Kacerova Tereza, Pires Elisabete, Walsby-Tickle John, Probert Fay, McCullagh James S O
Chemistry Research Laboratory, Department of Chemistry, University of Oxford, Oxford, OX1 3TA, UK.
Chemistry Research Laboratory, Department of Chemistry, University of Oxford, Oxford, OX1 3TA, UK.
Anal Chim Acta. 2025 Jun 22;1356:343979. doi: 10.1016/j.aca.2025.343979. Epub 2025 Apr 4.
Mass spectrometry (MS) and nuclear magnetic resonance (NMR) have emerged as pivotal tools in biofluid metabolomics, facilitating investigation of disease mechanisms and biomarker discovery. Despite complementary capabilities, these techniques are rarely combined, although their integration is often beneficial. Typically, different sample preparation approaches are used, and compatibility challenges potentially arise due to the requirement for deuterated buffered solvents in NMR but not MS techniques. Additionally, MS-based approaches necessitate protein removal from samples whilst in NMR proteins can be potentially useful biomarkers. In this study, we developed a blood serum preparation protocol enabling sequential NMR and multi-LC-MS untargeted metabolomics analysis using a single serum aliquot in a research discovery setting.
We analysed human serum samples using various untargeted NMR and multi-LC-MS platforms to assess the impact of deuterated solvents and buffers on detected compound-features. Employing multiple LC-MS profiling approaches, we observed no evidence of deuterium incorporation into metabolites following sample preparation with deuterated solvents. Furthermore, we demonstrated that buffers used in NMR were well tolerated by LC-MS. Protein removal, involving both solvent precipitation and molecular weight cut-off (MWCO) filtration, was identified as a primary factor influencing metabolite abundance. Our findings led to the development and validation of a serum sample preparation protocol enabling a combined NMR and multi-LC-MS analysis.

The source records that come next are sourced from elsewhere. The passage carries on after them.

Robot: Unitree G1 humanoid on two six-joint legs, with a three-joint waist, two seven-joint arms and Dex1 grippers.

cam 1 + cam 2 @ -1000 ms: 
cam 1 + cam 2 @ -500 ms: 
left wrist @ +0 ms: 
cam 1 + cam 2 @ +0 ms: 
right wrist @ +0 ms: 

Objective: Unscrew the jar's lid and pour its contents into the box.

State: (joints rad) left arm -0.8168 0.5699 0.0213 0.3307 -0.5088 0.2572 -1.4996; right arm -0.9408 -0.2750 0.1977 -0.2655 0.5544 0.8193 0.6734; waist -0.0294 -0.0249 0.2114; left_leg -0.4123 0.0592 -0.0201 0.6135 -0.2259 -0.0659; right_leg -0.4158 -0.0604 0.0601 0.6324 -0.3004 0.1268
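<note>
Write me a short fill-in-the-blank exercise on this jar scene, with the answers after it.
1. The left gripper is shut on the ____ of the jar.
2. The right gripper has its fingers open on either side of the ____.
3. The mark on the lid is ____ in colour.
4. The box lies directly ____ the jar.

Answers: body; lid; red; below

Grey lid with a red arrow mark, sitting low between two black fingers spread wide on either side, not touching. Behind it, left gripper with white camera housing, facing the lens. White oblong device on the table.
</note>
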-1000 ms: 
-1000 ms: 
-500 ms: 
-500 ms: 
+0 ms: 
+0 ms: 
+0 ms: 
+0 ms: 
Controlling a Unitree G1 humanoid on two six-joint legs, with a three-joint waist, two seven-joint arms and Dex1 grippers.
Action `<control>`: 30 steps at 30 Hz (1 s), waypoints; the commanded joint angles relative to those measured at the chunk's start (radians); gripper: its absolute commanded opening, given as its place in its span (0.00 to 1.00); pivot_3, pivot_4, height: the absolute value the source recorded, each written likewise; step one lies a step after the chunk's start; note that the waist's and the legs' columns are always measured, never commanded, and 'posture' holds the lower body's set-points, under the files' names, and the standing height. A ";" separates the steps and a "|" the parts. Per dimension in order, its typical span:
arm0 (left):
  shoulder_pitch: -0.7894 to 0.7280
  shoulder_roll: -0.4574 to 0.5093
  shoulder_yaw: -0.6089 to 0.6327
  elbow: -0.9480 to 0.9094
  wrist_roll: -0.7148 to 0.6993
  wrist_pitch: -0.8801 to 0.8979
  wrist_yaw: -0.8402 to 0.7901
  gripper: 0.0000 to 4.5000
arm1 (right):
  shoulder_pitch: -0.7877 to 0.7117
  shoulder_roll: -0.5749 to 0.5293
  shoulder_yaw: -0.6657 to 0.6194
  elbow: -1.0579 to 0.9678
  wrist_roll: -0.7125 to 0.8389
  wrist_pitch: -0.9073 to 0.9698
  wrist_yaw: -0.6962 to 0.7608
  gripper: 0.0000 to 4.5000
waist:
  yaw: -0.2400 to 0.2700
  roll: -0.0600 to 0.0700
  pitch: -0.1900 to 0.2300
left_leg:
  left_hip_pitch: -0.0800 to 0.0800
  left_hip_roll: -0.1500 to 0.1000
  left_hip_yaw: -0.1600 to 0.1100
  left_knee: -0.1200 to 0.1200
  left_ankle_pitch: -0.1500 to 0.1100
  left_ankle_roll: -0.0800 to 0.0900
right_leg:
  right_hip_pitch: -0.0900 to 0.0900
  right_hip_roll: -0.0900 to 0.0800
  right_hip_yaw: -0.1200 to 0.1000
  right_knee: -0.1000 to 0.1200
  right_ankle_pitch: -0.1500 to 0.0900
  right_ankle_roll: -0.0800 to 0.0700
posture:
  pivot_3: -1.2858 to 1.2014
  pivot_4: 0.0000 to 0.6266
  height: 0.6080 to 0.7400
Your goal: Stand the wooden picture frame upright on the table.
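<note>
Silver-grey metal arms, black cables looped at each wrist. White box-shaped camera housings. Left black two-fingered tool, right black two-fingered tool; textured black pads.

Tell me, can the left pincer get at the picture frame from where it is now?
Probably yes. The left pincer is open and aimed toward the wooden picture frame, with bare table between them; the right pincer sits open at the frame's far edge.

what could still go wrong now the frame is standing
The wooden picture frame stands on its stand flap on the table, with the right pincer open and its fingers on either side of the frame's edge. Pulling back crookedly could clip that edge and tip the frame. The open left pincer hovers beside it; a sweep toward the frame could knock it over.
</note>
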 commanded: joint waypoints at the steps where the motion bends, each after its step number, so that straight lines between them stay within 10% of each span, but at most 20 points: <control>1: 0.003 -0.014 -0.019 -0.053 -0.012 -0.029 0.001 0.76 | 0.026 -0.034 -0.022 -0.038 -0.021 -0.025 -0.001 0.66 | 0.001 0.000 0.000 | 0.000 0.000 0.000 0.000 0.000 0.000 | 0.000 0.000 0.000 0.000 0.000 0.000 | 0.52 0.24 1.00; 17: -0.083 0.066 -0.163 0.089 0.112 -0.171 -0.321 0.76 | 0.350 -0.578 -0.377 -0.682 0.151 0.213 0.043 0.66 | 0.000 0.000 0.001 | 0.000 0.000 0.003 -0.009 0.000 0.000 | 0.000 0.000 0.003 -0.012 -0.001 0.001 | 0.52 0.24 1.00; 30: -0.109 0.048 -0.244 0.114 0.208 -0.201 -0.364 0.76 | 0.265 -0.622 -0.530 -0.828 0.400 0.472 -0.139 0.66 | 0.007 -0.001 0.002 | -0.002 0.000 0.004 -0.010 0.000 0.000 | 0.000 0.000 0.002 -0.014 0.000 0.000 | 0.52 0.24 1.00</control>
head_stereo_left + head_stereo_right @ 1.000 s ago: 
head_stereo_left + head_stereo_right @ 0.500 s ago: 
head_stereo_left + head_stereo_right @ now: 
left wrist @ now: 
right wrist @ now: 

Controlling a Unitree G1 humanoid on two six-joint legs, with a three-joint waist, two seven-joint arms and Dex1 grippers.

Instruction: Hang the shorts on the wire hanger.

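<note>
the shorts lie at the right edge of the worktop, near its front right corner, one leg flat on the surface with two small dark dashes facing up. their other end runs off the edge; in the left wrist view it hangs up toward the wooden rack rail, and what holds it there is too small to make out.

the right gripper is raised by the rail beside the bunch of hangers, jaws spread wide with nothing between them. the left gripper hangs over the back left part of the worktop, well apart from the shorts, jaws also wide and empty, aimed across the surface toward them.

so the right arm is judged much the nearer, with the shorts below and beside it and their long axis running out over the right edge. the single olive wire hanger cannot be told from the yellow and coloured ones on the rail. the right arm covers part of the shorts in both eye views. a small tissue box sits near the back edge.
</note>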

Using a single clinical serum aliquot for simultaneous untargeted profiling via NMR and multi-LC-MS represents a highly efficient alternative to current methods. This approach reduces sample volume requirements and substantially expands the potential for broader metabolome coverage. Our study offers comprehensive insights into the impact of sample preparation on complex metabolic biofluid profiles, highlighting the compatibility and complementarity of LC-MS and NMR in metabolomics research.
质谱(MS)和核磁共振(NMR)已成为生物流体代谢组学中的关键工具,有助于疾病机制研究和生物标志物发现。尽管这些技术具有互补性,但它们很少结合使用,尽管它们的整合通常是有益的。通常,使用不同的样品制备方法,并且由于NMR技术需要氘代缓冲溶剂而MS技术不需要,可能会出现兼容性挑战。此外,基于MS的方法需要从样品中去除蛋白质,而在NMR中蛋白质可能是潜在有用的生物标志物。在本研究中,我们开发了一种血清制备方案,能够在研究发现环境中使用单个血清等分试样进行顺序NMR和多LC-MS非靶向代谢组学分析。
我们使用各种非靶向NMR和多LC-MS平台分析了人类血清样品,以评估氘代溶剂和缓冲液对检测到的化合物特征的影响。采用多种LC-MS分析方法,我们观察到在用氘代溶剂制备样品后,没有证据表明氘掺入代谢物中。此外,我们证明了NMR中使用的缓冲液对LC-MS具有良好的耐受性。涉及溶剂沉淀和分子量截留(MWCO)过滤的蛋白质去除被确定为影响代谢物丰度的主要因素。我们的研究结果导致了一种血清样品制备方案的开发和验证,该方案能够进行联合NMR和多LC-MS分析。
使用单个临床血清等分试样通过NMR和多LC-MS同时进行非靶向分析是目前方法的一种高效替代方案。这种方法减少了样品体积需求,并大大扩展了更广泛代谢组覆盖的潜力。我们的研究提供了关于样品制备对复杂代谢生物流体谱影响的全面见解,突出了LC-MS和NMR在代谢组学研究中的兼容性和互补性。